6/8/12

20-Day Countdown! The Top 20 Tony Performances of My Lifetime: #2: TITANIC, 1997

Two days until the Tony Awards! We are at #2 on my 20-day Countdown of the Top 20 Tony Performances of My Lifetime.

Ohmygoshohmygoshohmygosh, we are getting so close!  And the absolute best part of getting close in this countdown means that we are getting to the GOODS!  Yay!  Another musical that sits not only in my top ten of all time, but in my top FIVE of all time (Whew!  Now we're getting prestigious!): Titanic.  Quite frankly, there is nothing like this show.  And no, it's not the movie (The musical came first!).  No, there is no Jack and whoever-the-fuck Kate Winslet played.  No, there is no King of the World.

There is truth.  The show is based on the actual roster list and the actual events of what actually happened to the actual Titanic.  Yes, there are some fictional moments (Hello!  It's a musical!  They are singing; is that not fictional enough for you?), but overall, the story follows the truth of the Titanic's disastrous and infamous maiden voyage and makes you absolutely, unfathomably feel it.  There is no depiction of the Titanic more emotional than this show, and I will stand by that.  From rousing chorus numbers to the simplicity of the Strauses' love song, “Still," this show just packs the perfect punch.  I purchased the original Broadway cast recording when the show was new in 1997; I have probably heard it five hundred times since then; every single time, without fail, I cry my eyes out at “To the Lifeboats," when the fathers and husbands are saying goodbye to their wives and children.  Not just trickles of small tears, but I break down into a wretch of uncontrollable sobs, and someone usually has to pick me up off the floor.  Only the utter sincerity and perfection of this show has ever made me do that.  By now, my husband, when he hears me in the next room blubbering, “Oh no, they don't even see the iceberg, but it's right there!" knows to shout back, “Turn it off right now because they're all going to die miserable deaths, and you won't be able to bear it!"

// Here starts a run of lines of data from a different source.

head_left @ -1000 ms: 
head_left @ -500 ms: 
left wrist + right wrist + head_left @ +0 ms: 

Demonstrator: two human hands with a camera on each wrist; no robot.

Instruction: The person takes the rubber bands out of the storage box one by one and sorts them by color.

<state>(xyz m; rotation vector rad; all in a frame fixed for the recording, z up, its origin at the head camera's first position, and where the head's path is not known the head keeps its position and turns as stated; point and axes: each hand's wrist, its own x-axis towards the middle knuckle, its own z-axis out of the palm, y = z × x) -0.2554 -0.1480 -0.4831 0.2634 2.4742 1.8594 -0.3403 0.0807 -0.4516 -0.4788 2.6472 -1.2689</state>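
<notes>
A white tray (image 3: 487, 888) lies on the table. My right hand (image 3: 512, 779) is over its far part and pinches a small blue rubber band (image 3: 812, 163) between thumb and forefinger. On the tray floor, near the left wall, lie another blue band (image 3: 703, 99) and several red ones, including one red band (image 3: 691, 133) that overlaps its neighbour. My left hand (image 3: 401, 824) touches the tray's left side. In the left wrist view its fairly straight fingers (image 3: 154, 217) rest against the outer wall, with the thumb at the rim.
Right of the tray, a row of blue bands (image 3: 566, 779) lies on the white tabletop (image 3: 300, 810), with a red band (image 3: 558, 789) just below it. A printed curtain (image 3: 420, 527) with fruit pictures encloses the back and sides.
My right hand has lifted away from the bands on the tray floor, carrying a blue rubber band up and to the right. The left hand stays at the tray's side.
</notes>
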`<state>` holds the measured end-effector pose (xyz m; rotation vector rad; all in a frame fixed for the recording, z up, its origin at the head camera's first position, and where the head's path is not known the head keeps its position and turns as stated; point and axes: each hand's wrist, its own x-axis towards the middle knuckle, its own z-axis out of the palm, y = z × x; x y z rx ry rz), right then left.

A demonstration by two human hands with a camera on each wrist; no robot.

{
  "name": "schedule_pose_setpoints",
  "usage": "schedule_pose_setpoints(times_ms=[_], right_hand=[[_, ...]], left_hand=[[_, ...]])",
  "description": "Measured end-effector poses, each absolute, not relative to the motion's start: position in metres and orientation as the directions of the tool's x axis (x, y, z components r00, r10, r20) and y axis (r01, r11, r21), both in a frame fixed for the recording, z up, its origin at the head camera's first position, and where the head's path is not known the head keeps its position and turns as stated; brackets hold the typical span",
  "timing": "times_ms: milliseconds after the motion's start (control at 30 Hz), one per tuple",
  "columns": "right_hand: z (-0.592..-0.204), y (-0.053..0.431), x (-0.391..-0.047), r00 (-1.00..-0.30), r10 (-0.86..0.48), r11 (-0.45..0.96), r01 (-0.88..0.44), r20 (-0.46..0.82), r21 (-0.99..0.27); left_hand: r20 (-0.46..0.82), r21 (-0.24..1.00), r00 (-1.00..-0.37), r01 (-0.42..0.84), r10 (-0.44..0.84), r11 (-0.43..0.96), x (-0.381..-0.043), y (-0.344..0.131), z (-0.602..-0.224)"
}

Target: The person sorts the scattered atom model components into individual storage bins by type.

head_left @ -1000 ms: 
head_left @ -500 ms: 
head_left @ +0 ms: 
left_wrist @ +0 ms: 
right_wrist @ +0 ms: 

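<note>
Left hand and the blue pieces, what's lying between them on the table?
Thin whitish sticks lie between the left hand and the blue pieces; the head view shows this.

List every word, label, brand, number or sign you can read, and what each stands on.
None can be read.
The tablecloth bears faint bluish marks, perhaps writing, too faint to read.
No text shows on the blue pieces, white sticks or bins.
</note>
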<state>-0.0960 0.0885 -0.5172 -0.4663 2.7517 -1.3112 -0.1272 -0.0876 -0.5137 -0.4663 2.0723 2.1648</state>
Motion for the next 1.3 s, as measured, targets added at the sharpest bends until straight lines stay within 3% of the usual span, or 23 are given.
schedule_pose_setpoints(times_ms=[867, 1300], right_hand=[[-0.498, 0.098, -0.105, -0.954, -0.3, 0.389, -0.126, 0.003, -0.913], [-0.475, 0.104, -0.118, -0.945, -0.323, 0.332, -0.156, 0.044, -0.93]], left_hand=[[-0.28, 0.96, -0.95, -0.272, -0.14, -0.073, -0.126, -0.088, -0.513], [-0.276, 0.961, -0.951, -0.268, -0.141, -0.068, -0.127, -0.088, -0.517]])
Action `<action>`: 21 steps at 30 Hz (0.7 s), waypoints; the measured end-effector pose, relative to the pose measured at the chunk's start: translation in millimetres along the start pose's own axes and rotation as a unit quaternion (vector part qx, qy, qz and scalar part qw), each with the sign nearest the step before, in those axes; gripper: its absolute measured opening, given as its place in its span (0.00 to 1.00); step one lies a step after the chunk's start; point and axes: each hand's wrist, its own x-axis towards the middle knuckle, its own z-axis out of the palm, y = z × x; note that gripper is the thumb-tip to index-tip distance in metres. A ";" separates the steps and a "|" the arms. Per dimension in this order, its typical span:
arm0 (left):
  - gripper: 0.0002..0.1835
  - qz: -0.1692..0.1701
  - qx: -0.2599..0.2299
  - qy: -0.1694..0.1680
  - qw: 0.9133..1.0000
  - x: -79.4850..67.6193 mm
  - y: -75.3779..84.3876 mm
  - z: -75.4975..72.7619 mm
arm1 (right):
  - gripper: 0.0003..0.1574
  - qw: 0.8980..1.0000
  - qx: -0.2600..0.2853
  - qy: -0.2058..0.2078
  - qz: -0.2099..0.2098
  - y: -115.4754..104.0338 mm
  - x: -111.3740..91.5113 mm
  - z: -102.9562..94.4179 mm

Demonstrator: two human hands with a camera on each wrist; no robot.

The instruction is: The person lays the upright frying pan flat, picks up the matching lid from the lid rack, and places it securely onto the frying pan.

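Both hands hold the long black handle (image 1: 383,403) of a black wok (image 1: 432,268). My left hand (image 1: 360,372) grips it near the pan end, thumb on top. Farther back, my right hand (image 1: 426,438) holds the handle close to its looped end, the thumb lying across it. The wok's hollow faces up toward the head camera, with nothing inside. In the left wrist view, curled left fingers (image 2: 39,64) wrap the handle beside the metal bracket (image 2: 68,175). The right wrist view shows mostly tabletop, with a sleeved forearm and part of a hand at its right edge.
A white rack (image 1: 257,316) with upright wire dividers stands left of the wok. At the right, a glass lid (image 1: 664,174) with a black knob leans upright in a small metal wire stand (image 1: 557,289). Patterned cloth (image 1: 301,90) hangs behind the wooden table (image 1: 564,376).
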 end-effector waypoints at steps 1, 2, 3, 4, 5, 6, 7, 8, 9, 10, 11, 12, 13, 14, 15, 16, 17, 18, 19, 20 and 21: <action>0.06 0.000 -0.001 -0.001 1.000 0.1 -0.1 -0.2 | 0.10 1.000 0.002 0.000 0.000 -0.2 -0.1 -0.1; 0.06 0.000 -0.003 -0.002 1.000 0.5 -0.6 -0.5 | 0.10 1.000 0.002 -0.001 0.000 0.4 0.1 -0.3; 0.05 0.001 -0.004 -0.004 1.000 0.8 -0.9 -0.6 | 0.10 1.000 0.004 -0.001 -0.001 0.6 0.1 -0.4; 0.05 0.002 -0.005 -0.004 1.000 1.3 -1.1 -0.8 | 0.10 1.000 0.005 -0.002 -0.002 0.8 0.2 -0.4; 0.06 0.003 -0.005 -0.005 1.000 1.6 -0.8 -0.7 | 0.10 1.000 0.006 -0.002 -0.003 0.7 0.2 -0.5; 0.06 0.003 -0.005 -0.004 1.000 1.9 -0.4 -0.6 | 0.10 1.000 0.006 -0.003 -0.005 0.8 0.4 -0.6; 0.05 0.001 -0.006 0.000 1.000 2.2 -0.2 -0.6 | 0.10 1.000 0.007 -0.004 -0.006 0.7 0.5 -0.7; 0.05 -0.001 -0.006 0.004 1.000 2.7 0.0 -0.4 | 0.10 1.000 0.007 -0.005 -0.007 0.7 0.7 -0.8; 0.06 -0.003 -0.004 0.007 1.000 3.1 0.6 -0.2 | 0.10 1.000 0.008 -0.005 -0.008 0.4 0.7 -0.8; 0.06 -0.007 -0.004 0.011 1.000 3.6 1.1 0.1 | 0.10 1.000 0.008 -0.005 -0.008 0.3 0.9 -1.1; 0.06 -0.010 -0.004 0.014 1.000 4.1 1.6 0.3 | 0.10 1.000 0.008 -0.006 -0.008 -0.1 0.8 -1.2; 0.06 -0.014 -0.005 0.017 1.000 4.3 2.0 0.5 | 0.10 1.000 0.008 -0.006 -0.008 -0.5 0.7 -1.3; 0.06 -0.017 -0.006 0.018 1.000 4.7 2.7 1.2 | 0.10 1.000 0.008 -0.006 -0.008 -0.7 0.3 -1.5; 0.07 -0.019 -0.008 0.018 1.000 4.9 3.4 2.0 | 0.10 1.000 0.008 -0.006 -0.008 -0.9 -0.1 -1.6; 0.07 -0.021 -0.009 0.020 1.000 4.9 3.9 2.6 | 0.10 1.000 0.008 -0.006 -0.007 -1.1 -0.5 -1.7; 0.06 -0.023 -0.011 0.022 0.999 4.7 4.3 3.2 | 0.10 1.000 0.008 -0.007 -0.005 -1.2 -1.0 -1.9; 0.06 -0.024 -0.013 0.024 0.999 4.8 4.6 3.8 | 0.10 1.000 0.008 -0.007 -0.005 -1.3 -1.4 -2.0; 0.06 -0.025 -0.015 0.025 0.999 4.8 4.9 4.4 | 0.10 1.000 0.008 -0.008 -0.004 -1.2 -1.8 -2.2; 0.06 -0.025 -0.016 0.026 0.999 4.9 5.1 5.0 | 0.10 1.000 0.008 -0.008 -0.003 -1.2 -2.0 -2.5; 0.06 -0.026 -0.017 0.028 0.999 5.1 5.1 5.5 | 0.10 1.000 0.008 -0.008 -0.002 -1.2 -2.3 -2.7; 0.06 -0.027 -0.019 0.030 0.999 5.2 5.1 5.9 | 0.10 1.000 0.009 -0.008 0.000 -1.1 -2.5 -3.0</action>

So, Titanic: The massive production that almost sank.  The high cost of the huge three-level set made it impossible for the show to have out-of-town tryouts before its April 1997 opening, something traditional to most shows on Broadway.  The previews of the show were a technical disaster with the huge model set ship ironically not sinking when it was supposed to.  While most of these technical difficulties were resolved before opening night, the show received almost all negative reviews from every outlet, and the cast feared the show would close quickly.  After a few pep talks, an extremely receptive audience not writing the reviews, Rosie O'Donnell's public fanaticism for the show, and James Cameron's successful film opening in December 1997 to fuel attention in the Titanic disaster, the show became a surprise hit and swept the Tonys, winning all five of its five nominated categories, including Best Musical.

The show featured Michael Cerveris and the still-nearly-unknown-at-the-time-but-now-such-a-household-Broadway-name-that-if-you-don't-know-him-then-you-don't-know-Broadway Brian d'Arcy James.  There is nothing, notHING, NOTHING that Brian d'Arcy James cannot tackle, and he is hands down one of the best musical theater talents to come along in all of Broadway history. Ever.  Period.  Closed for debate.  (If you don't think I live and breathe for “Barrett's Song," then you apparently weren't there when I actually used that song as an audition piece for my turn as waitress Delores Dante in Working.  Yeah, I know -- Who does that?  I did that.)

So here it is, kids, my number-three favorite musical of all time at the 1997 Tonys: Titanic.  Sail on, Ship of Dreams!